Action item:
Scan the lines below for the word "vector". Copy each line you find it in.

Dataset:
+--

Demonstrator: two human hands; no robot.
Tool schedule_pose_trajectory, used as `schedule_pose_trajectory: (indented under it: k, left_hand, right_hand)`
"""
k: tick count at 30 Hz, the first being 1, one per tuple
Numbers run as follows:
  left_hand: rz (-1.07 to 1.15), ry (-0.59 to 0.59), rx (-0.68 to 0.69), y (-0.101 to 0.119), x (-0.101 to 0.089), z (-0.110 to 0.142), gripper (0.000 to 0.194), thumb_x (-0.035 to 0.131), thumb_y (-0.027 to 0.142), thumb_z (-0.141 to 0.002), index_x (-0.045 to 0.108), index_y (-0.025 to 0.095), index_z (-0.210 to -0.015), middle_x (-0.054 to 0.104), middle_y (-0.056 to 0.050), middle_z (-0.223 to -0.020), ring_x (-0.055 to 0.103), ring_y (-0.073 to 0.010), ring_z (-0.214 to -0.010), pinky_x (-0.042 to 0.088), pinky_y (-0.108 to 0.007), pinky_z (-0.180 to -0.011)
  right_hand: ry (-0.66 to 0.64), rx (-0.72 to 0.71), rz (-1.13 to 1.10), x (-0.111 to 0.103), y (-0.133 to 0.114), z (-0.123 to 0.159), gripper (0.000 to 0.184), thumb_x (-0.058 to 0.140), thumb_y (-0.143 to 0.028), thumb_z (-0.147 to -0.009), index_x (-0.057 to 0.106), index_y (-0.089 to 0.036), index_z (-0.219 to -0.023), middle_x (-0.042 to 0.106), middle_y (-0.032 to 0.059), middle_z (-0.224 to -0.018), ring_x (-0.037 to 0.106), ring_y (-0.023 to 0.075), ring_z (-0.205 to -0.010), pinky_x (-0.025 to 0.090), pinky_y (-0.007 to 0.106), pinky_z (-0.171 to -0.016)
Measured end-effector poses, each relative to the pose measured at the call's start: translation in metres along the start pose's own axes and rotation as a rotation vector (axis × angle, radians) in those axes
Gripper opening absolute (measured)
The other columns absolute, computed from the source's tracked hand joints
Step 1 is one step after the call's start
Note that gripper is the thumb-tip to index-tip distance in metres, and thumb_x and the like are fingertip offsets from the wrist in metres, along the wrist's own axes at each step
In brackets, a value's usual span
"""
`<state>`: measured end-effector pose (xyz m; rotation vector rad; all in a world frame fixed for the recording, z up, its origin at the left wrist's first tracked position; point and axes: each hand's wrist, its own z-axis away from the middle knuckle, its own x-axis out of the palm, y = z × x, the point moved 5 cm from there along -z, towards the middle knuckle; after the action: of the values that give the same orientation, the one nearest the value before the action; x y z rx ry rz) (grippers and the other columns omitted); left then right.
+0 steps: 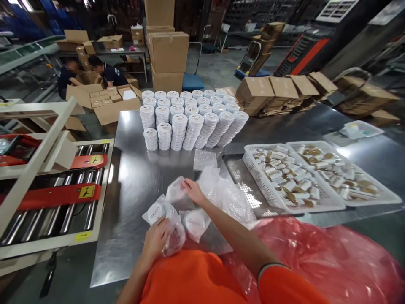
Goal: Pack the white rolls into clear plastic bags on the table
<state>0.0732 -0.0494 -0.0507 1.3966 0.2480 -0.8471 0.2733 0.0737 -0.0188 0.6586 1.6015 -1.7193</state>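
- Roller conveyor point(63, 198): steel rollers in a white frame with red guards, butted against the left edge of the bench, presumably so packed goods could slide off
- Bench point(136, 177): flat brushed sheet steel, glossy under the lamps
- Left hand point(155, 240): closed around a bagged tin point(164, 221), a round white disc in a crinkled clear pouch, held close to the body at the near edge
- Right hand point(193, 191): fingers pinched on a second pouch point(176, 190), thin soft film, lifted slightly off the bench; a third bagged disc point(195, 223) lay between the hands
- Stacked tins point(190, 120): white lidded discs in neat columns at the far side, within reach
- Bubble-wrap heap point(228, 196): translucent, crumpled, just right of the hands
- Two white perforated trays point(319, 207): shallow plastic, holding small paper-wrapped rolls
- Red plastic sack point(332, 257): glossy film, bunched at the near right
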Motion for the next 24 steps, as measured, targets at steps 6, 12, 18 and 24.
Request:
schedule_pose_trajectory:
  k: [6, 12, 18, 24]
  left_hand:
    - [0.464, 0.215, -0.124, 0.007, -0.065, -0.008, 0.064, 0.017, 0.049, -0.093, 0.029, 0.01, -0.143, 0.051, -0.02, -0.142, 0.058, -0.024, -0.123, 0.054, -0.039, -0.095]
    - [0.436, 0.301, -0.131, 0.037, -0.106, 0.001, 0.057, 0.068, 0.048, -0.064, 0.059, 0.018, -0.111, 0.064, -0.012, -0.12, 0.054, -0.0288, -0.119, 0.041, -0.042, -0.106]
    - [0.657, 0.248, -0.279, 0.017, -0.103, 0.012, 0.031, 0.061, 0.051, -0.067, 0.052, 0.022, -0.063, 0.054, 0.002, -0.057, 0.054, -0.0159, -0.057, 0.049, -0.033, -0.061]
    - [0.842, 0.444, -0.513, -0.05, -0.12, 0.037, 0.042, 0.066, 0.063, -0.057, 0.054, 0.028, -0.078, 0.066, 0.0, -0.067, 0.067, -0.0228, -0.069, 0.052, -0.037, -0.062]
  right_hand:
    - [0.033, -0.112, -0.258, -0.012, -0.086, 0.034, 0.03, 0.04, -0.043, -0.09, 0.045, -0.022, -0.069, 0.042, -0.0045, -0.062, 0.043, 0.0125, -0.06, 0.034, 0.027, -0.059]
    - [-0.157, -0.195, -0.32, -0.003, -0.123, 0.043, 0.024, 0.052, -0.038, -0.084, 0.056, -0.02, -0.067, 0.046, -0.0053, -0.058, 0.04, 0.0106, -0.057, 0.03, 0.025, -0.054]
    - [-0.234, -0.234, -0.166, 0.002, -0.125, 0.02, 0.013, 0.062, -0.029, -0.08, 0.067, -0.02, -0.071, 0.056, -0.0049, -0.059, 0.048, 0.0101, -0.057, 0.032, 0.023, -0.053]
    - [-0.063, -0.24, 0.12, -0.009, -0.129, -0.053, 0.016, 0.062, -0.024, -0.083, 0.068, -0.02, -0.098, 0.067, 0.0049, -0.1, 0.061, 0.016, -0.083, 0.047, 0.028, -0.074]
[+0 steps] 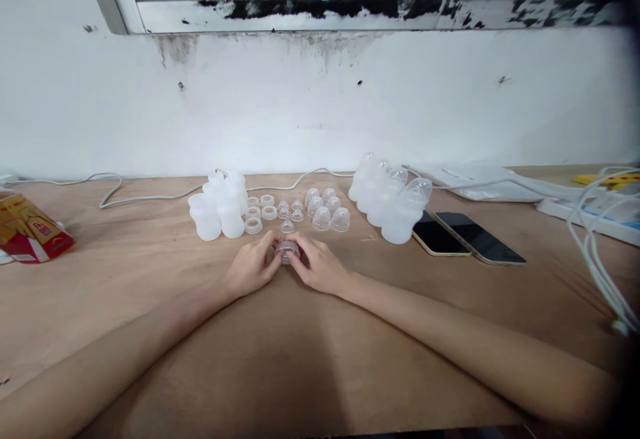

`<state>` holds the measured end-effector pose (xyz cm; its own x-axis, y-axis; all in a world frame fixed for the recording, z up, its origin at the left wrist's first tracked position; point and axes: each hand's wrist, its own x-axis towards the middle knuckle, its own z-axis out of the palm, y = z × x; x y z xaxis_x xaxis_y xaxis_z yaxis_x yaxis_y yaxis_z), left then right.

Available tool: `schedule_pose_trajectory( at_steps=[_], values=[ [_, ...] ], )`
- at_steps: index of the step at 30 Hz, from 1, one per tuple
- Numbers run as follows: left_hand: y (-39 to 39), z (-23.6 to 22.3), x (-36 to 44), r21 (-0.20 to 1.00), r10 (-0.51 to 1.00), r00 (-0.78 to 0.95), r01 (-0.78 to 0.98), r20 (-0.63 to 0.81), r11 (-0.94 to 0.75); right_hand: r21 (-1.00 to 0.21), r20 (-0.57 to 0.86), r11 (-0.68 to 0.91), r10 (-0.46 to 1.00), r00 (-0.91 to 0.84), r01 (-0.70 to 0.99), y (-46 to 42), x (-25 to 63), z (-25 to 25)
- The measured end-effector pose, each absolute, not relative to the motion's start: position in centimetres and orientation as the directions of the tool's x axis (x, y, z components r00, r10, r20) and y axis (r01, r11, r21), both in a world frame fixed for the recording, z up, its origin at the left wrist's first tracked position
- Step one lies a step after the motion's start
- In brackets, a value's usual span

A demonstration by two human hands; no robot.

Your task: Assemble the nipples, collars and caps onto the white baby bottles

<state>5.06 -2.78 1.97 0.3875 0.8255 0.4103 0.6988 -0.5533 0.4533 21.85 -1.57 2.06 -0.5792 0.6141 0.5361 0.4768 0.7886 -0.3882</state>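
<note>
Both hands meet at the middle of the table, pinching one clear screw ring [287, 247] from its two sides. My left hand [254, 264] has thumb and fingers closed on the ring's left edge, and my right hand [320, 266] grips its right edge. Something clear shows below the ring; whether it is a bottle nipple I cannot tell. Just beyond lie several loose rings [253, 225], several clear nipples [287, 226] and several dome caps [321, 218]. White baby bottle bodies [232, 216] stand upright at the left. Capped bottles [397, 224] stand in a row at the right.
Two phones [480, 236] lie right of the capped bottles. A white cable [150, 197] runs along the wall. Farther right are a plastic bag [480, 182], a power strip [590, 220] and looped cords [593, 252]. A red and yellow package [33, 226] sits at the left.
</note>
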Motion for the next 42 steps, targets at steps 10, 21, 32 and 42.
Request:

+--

Answer section:
Measured end-effector poses, each relative to the pose measured at the call's start: translation in metres along the start pose's own axes and rotation as a rotation vector (axis × angle, radians) in those axes
`<state>`: measured end-effector pose (xyz m; rotation vector rad; all in a world frame fixed for the recording, z up, its origin at the left wrist's first tracked position; point and axes: each hand's wrist, its own z-axis away from the middle knuckle, its own x-axis out of the palm, y = z × x, the point moved 5 cm from there along -z, towards the middle knuckle; after the action: of the values that give the same orientation, the one nearest the value before the action; x y z rx ry rz) (grippers and the other columns omitted); left then right.

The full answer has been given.